Problems compiling gazebo libraries with NVCC

Environment

  • OS Version: 20.04
  • RTX 4090
  • ROS noetic
  • gazebo-11
  • CUDA 12.2
  • In this specific case: math-6

Description

Hello there. I am working on a Simulation of a radar sensor using ROS and gazebo. For the acceleration of some calculations I want to use CUDA. CUDA-code and non-CUDA code are seperated in different files. But both of them contain thesame header file because of gazebo specifc data types that are passed to the kernels. While compiling I got the following error message:

/usr/include/ignition/math6/gz/math/graph/Graph.hh: In member function ‘EdgeType& ignition::math::v6::graph::Graph<V, E, EdgeType>::LinkEdge(const EdgeType&)’:
/usr/include/ignition/math6/gz/math/graph/Graph.hh:249:67: error: expected ‘;’ before ‘}’ token
  249 |       for (auto const &v : {edgeVertices.first, edgeVertices.second})
      |                                                                   ^
      |                                                                   ;
/usr/include/ignition/math6/gz/math/graph/Graph.hh:266:67: error: expected ‘;’ before ‘}’ token
  266 |       for (auto const &v : {edgeVertices.first, edgeVertices.second})
      |                                                                   ^
      |                                                                   ;
/usr/include/ignition/math6/gz/math/graph/Graph.hh: In member function ‘bool ignition::math::v6::graph::Graph<V, E, EdgeType>::RemoveEdge(const EdgeId&)’:
/usr/include/ignition/math6/gz/math/graph/Graph.hh:614:67: error: expected ‘;’ before ‘}’ token
  614 |       for (auto const &v : {edgeVertices.first, edgeVertices.second})

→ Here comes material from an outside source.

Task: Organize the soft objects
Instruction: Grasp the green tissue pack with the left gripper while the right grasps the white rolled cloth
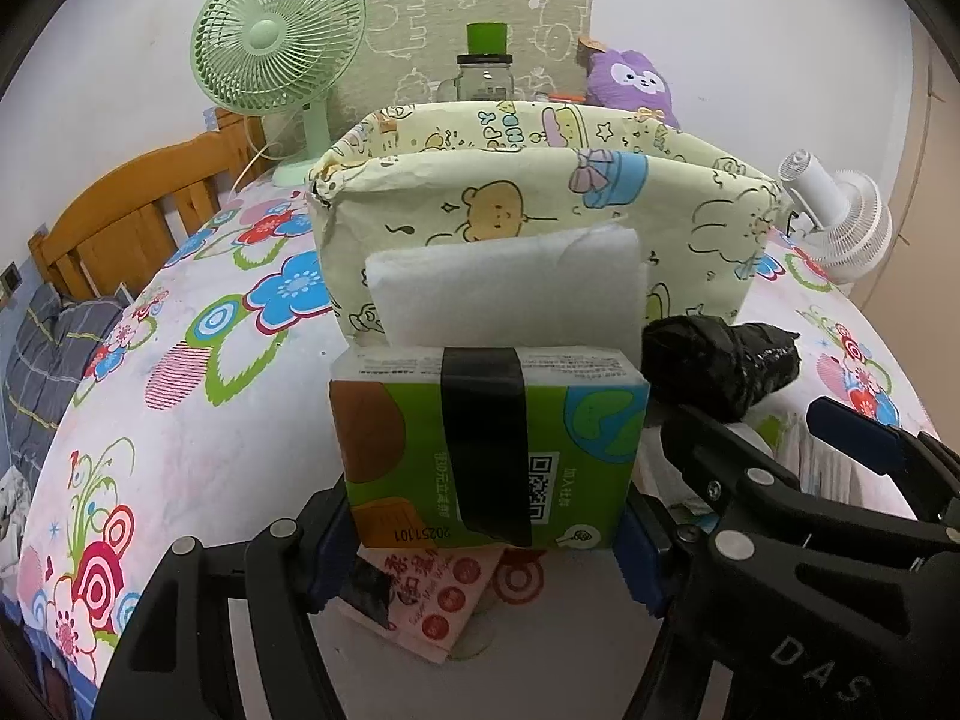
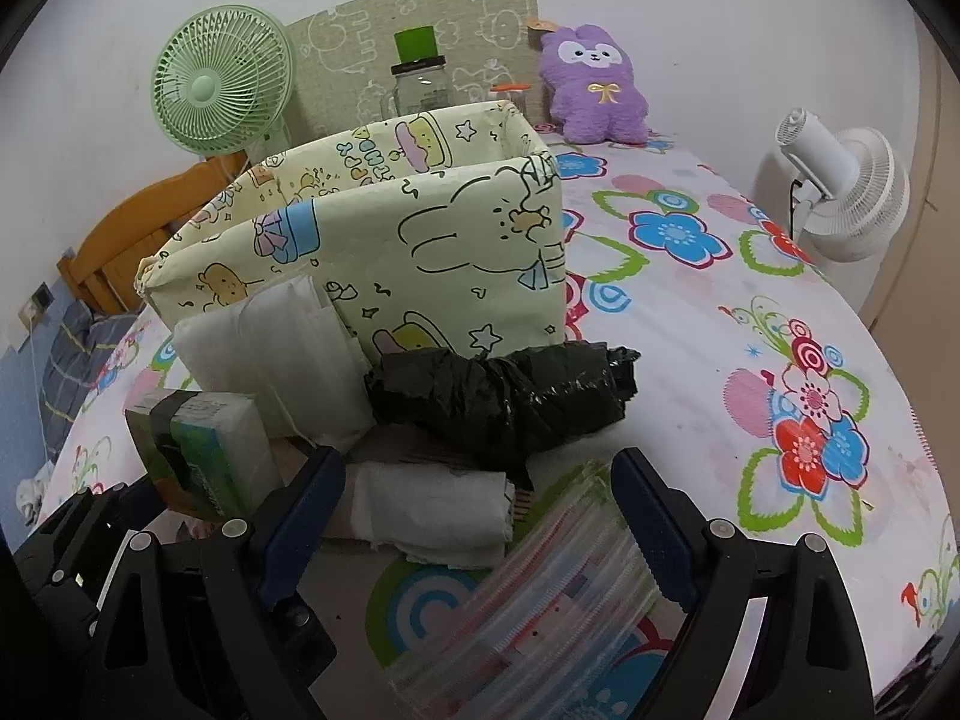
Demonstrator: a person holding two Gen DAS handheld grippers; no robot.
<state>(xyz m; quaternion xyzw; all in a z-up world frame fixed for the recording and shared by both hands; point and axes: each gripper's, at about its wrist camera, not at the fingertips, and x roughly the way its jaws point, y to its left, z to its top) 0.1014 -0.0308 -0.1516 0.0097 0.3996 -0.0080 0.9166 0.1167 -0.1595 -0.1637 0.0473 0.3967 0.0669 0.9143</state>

I think NVCC has problems with the syntax {edgeVertices.first, edgeVertices.second} in Graph.hh.

Steps to reproduce

  1. Software as mentioned above
  2. The following configuration in CMakeLists.txt:
set(CMAKE_CXX_STANDARD 17)
set(CMAKE_CUDA_STANDARD 17)
set(CMAKE_CXX_FLAGS "${CMAKE_CXX_FLAGS} -g")

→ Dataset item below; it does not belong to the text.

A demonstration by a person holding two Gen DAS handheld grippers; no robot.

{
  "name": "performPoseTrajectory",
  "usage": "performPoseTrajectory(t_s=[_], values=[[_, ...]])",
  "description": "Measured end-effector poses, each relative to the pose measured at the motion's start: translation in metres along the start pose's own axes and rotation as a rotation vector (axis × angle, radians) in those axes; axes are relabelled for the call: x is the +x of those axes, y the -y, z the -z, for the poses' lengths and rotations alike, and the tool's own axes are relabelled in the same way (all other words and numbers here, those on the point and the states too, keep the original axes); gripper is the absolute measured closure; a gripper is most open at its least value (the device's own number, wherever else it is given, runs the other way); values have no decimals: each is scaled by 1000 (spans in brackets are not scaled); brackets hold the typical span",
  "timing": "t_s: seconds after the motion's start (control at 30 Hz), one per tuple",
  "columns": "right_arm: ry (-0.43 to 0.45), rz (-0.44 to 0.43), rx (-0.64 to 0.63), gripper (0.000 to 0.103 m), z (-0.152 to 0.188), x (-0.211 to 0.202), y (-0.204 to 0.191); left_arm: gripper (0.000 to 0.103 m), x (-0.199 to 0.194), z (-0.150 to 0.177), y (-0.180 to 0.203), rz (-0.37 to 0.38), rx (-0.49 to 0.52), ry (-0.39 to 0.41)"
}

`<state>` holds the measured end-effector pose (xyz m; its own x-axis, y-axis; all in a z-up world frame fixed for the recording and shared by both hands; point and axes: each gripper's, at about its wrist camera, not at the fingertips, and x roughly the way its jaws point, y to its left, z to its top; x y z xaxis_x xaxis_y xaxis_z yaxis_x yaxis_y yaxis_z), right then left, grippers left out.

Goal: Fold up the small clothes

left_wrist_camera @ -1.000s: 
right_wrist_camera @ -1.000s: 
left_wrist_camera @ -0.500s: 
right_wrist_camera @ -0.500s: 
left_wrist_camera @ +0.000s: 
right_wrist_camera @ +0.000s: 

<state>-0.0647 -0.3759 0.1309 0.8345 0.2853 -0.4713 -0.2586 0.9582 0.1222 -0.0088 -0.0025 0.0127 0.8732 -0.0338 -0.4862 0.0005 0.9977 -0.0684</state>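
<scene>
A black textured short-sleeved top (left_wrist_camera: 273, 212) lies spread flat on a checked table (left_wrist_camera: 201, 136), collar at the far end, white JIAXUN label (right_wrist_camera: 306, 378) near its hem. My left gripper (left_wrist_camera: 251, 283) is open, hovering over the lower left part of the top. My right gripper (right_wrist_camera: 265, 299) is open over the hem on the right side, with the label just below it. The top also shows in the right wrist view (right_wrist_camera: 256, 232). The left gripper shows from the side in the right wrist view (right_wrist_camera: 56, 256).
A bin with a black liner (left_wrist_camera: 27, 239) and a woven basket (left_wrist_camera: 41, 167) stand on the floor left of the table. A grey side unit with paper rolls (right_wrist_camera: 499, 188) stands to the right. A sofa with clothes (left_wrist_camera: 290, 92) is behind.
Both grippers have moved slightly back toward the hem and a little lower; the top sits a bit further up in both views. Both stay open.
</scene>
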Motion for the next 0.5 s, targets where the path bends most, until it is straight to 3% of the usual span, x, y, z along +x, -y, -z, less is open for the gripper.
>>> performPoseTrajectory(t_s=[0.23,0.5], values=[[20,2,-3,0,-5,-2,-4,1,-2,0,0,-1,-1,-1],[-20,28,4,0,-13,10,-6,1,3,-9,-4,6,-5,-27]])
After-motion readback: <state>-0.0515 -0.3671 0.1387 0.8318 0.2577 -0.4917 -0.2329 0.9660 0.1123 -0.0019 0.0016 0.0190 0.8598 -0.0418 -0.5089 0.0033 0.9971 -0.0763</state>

set(CUDA_NVCC_FLAGS "-arch=compute_89" CACHE STRING "nvcc flags" FORCE)
set(CUDA_NVCC_FLAGS "${CUDA_NVCC_FLAGS}; -std=c++17 --expt-relaxed-constexpr")
set(CUDA_NVCC_EXECUTABLE "/usr/local/cuda-12.2/bin/nvcc")
set(CMAKE_CUDA_COMPILER "${CUDA_NVCC_EXECUTABLE}")
set(CUDA_VERBOSE_BUILD ON CACHE BOOL "nvcc verbose" FORCE) 
set(LIB_TYPE STATIC)
add_library(somelibrary SHARED src/test.cpp)
target_include_directories(somelibrary PUBLIC ${GAZEBO_INCLUDE_DIRS})
target_link_libraries(somelibrary ${GAZEBO_LIBRARIES})

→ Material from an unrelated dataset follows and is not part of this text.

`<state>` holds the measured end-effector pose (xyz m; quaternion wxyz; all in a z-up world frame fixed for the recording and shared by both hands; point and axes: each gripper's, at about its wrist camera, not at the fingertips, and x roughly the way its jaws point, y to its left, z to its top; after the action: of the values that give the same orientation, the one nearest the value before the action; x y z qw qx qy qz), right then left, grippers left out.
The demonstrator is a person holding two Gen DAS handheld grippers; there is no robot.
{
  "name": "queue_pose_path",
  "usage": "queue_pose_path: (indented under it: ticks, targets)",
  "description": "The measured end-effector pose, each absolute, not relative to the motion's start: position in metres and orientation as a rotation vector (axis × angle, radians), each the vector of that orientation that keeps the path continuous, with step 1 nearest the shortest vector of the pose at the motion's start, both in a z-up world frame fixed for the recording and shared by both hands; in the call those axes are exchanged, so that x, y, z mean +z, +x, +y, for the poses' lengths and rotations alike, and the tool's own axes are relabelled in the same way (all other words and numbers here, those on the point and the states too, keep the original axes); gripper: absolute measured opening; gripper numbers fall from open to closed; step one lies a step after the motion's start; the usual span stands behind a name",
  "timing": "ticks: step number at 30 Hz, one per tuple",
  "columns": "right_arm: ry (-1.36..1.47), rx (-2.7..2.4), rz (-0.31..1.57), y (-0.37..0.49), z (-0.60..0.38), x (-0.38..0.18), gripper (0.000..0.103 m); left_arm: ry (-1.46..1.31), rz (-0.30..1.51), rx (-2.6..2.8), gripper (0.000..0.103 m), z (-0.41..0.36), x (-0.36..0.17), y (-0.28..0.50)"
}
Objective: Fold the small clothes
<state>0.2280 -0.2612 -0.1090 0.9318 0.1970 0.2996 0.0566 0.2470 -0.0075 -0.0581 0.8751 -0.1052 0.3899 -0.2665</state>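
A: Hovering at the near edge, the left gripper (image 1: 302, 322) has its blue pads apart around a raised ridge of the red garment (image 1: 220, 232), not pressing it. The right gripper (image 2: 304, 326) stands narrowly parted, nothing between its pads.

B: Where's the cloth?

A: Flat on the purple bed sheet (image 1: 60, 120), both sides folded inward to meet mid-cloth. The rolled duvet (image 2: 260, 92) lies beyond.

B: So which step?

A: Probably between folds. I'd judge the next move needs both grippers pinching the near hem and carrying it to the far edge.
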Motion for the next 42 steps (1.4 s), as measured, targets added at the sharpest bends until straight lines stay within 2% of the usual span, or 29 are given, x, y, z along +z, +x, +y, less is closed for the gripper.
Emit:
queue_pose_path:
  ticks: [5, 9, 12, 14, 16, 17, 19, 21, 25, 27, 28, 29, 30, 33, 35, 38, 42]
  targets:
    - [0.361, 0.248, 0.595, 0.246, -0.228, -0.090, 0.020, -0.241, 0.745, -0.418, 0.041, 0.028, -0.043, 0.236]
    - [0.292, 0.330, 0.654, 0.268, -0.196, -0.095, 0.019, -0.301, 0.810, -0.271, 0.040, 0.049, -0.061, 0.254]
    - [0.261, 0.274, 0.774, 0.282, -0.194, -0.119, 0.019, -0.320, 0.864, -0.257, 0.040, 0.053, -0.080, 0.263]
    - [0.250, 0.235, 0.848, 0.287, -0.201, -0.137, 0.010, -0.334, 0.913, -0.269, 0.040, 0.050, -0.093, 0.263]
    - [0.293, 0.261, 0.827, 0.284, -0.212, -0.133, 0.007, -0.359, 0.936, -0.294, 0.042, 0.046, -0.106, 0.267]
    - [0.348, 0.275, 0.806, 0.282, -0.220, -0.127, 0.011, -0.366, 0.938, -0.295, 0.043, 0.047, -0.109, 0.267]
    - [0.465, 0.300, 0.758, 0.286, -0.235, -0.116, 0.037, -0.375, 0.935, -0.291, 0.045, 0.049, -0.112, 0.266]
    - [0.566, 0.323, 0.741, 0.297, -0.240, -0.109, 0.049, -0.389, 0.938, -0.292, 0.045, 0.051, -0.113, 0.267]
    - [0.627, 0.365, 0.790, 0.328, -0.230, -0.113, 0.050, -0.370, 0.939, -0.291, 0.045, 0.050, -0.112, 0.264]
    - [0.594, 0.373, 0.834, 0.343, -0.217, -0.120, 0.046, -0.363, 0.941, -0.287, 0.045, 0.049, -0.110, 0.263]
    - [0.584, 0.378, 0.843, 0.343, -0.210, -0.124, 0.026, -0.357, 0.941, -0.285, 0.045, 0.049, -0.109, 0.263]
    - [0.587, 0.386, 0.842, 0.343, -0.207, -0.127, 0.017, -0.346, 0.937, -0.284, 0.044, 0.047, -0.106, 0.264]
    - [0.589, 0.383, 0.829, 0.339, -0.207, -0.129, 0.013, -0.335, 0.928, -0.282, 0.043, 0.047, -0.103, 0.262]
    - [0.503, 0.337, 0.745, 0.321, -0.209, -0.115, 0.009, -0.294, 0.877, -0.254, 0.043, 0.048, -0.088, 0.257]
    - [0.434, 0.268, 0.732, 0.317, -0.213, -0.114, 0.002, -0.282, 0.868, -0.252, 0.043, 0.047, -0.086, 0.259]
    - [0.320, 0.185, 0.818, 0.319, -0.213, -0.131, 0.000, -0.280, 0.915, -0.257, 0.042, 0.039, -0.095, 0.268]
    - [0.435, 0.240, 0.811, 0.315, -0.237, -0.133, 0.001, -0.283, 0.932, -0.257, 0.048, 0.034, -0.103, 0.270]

cuda_add_library(cuda_lib ${LIB_TYPE} src/test.cu OPTIONS -Xcompiler -fPIC)

target_include_directories(cuda_lib PUBLIC ${CUDA_INCLUDE_DIRS})

target_link_libraries(cuda_lib  
  ${catkin_LIBRARIES}
  ${CUDA_LIBRARIES}
  somelibrary
)

add_executable(Testexe src/test.cpp)
add_dependencies(somelibrary  ${${PROJECT_NAME}_EXPORTED_TARGETS} ${catkin_EXPORTED_TARGETS})
add_dependencies(Testexe  ${${PROJECT_NAME}_EXPORTED_TARGETS} ${catkin_EXPORTED_TARGETS})
target_link_libraries(Testexe somelibrary cuda_lib) 

Output

I am not sure why this error occurs, becuse gcc has no problems compiling my non-CUDA code where math-6 is also included.
It might be a faulty CMakeLists.txt or a bug in NVCC itself.

Possible solution?

I “fixed” the problem by updating Grph.hh. I know it is not the best and recomandable way but in my case it works.

std::vector<decltype(edgeVertices.first)>temp = {edgeVertices.first, edgeVertices.second};

for (auto const &v : temp)
{
if (this->vertices.find(v) == this->vertices.end())
return EdgeType::NullEdge;
}

Is there any other possibility to fix this Problem?

one possible approach, and a common suggestion is don’t include the troublesome headers in .cu files. Partition your code between the things that need gazebo, and the things that need CUDA, into separate files, and use wrapper functions to make the connection between.

Hi, thanks for the reply. The problem here is, that I need the gazebo stuff in the kernels. Furthermore I am passing gazebo data structures directly to the kernels.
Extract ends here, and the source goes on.